- **Task instructions**
Please output the listing below character for character and omit the images.

- **Given information**
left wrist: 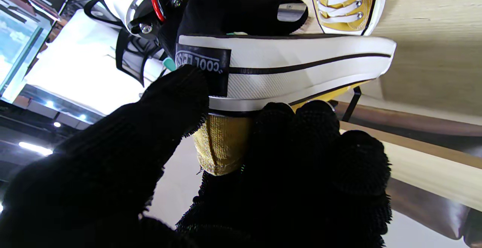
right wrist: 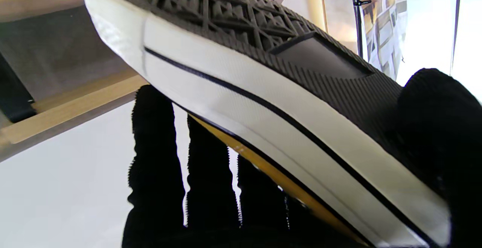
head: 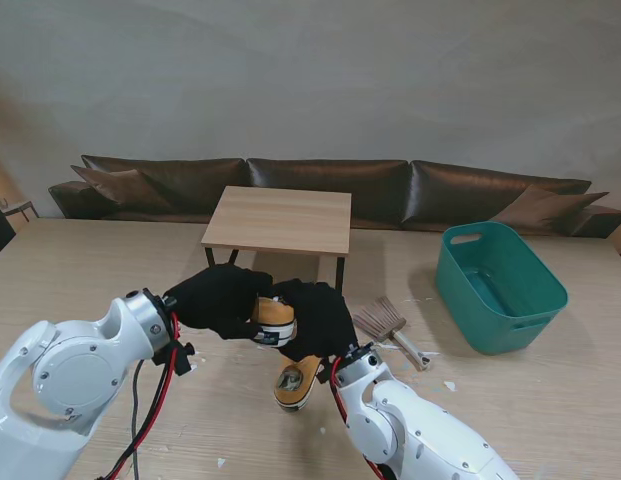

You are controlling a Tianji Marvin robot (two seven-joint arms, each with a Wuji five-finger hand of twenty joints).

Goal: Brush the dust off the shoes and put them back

- **Written response**
left wrist: 
right wrist: 
head: 

You are controlling a Tianji Marvin robot (two seven-joint arms, each with a Wuji five-finger hand of twenty joints).

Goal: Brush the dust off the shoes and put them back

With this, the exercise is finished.